»»

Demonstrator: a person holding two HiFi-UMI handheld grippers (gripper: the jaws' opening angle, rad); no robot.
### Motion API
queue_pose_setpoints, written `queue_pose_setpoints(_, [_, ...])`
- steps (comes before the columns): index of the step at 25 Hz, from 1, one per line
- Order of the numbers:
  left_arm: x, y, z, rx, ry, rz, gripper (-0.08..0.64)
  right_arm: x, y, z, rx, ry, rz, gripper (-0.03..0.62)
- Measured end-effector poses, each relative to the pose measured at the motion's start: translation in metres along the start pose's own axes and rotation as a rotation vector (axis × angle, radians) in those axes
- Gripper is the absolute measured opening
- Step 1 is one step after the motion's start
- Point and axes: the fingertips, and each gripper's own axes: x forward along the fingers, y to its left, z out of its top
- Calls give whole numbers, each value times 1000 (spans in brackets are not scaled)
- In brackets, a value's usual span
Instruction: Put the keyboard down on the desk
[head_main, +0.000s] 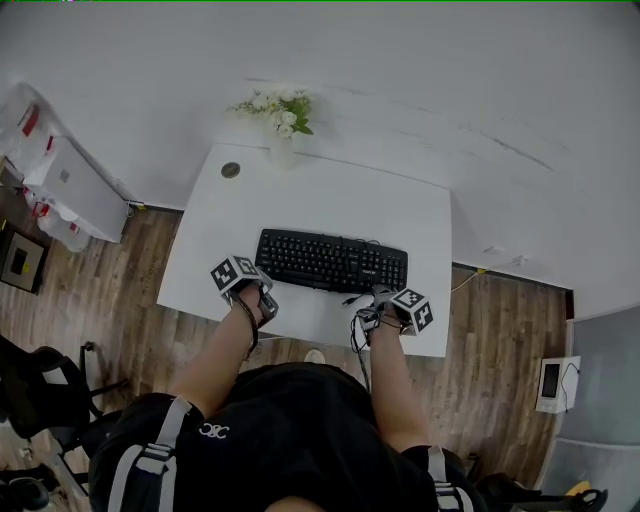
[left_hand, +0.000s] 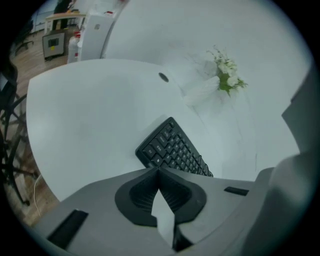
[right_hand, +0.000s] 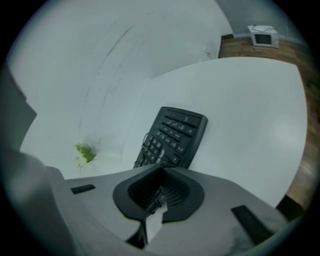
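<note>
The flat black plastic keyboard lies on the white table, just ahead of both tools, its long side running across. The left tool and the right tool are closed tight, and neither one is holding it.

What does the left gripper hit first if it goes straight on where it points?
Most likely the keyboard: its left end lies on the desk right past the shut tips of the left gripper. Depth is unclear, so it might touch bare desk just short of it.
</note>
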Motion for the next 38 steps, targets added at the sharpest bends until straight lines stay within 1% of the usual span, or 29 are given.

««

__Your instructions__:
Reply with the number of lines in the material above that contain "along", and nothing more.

__Task result__:
2